Cassandra KVS Configuration

Enabling Cassandra for your Application

To enable your application to be backed by cassandra, you just need to add Cassandra KVS as a runtime dependency. In gradle this looks like:

runtime 'com.palantir.atlasdb:atlasdb-cassandra:<atlas version>'

e.g.

runtime 'com.palantir.atlasdb:atlasdb-cassandra:0.7.0'

Configuring a Running Application to Use Cassandra

An example AtlasDB configuration for running against cassandra will look like the below.

For a complete list and description of the below parameters, see CassandraKeyValueServiceConfig.java.

It is recommended to make use of the live-reloaded parameters in the CassandraKeyValueServiceRuntimeConfig.java. This block should be specified under the AtlasDB runtime block.

Importantly - your lock creator must be consistent across all nodes. If you do not provide a lock creator, it will default to the first host in the leaders list. If you do not specify a lock creator, the leaders block should be exactly the same across all nodes.

atlasdb:
  namespace: yourapp

  keyValueService:
    type: cassandra
    servers:
      - cassandra:9160
    poolSize: 20
    maxConnectionBurstSize: 100 # defaults to 5x poolSize if not set
    credentials:
      username: cassandra
      password: cassandra
    sslConfiguration:
      trustStorePath: var/security/truststore.jks
    replicationFactor: 1
    mutationBatchCount: 10000
    mutationBatchSizeBytes: 10000000
    fetchBatchCount: 1000
    autoRefreshNodes: false

  leader:
    # This should be at least half the number of nodes in your cluster
    quorumSize: 2
    learnerLogDir: var/data/paxosLogs
    acceptorLogDir: var/data/paxosLogs
    # This should be different for every node. If ssl is not enabled, then the host must be specified as http
    localServer: https://<yourhost>:3828
    # This should be the same for every node. If ssl is not enabled, then the host must be specified as http
    lockCreator: https://host1:3828
    # This should be the same for every node
    leaders:
      - https://host1:3828 # If ssl is not enabled, then the hosts must be specified as http
      - https://host2:3828
      - https://host3:3828

atlasdb-runtime:
  type: cassandra
  sweepReadThreads: 16

For more details on the leader block, see Leader Configuration.

Communicating Over SSL

Atlas currently supports two different ways of specifying SSL options in the Cassandra KVS configuration: The sslConfiguration block and the ssl property. Both means are supported but ssl is preferred and will always be respected in favor of sslConfiguration when both are specified.

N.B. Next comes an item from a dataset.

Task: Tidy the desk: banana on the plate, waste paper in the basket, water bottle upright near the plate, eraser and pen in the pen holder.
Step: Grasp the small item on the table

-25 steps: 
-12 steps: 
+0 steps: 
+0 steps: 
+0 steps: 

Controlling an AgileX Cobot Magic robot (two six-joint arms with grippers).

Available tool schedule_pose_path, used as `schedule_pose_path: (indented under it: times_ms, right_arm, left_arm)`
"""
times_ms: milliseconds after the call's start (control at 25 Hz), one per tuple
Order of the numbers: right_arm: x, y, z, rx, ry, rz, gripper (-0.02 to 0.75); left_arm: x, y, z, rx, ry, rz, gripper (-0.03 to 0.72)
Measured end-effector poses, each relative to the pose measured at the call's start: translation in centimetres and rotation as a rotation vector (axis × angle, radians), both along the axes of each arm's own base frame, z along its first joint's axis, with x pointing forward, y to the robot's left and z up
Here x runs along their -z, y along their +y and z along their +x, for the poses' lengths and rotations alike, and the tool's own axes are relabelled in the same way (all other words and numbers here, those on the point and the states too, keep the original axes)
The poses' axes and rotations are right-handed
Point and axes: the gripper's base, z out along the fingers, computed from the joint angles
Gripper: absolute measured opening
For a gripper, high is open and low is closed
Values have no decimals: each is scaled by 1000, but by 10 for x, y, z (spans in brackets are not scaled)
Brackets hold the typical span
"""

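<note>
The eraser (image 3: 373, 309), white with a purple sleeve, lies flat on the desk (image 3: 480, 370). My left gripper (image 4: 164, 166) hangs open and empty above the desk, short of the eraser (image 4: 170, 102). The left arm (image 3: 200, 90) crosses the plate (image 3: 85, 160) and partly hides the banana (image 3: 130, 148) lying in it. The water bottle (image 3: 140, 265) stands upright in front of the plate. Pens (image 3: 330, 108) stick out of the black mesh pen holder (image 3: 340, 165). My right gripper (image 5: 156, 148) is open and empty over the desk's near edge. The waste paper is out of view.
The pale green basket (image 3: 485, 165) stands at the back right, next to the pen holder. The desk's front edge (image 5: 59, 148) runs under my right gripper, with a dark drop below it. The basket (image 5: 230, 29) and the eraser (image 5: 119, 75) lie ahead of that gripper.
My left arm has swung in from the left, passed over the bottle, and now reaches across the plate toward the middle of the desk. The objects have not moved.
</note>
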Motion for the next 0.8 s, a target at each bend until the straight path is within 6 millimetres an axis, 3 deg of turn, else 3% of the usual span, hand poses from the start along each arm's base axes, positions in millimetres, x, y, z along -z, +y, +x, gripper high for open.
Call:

The following table summarizes whether SSL is enabled:

sslConfiguration not present

sslConfiguration present

ssl not present

no

yes

ssl is true

yes

yes

ssl is false

no

no

sslConfiguration

This object is specified according to the palantir/http-remoting library. It directly specifies all aspects of the ssl configuration, instead of reading them from system properties. The only required property is trustStorePath, as seen in the example above. In order to configure 2-way SSL, you would also have to set the optional properties keyStorePath and keyStorePassword.

ssl

This property is a boolean value saying whether or not to use ssl. When true, it will use java system properties that are passed in as jvm arguments to determine how to set up the ssl connection. For example, you would use the jvm option -Djavax.net.ssl.trustStore=<path-to-truststore> to tell atlas where to find the truststore to use.

Column Paging for Sweep (experimental)

If timestampsGetterBatchSize is set, the maximum number of entries loaded into memory for any Cassandra node during a Sweep will be limited.

Currently Cassandra does not provide a way to fetch columns and timestamps without also temporarily loading values into memory. Therefore, running a sweep job on a Cassandra-backed KVS with rows that (1) contain large (>1MB) values, and (2) are frequently updated, may cause the Cassandra node to run out of memory.

In such cases, limiting the value of timestampsGetterBatchSize (which is infinite by default) could result in greater reliability. On the other hand, more aggressive paging could lead to slower sweep performance.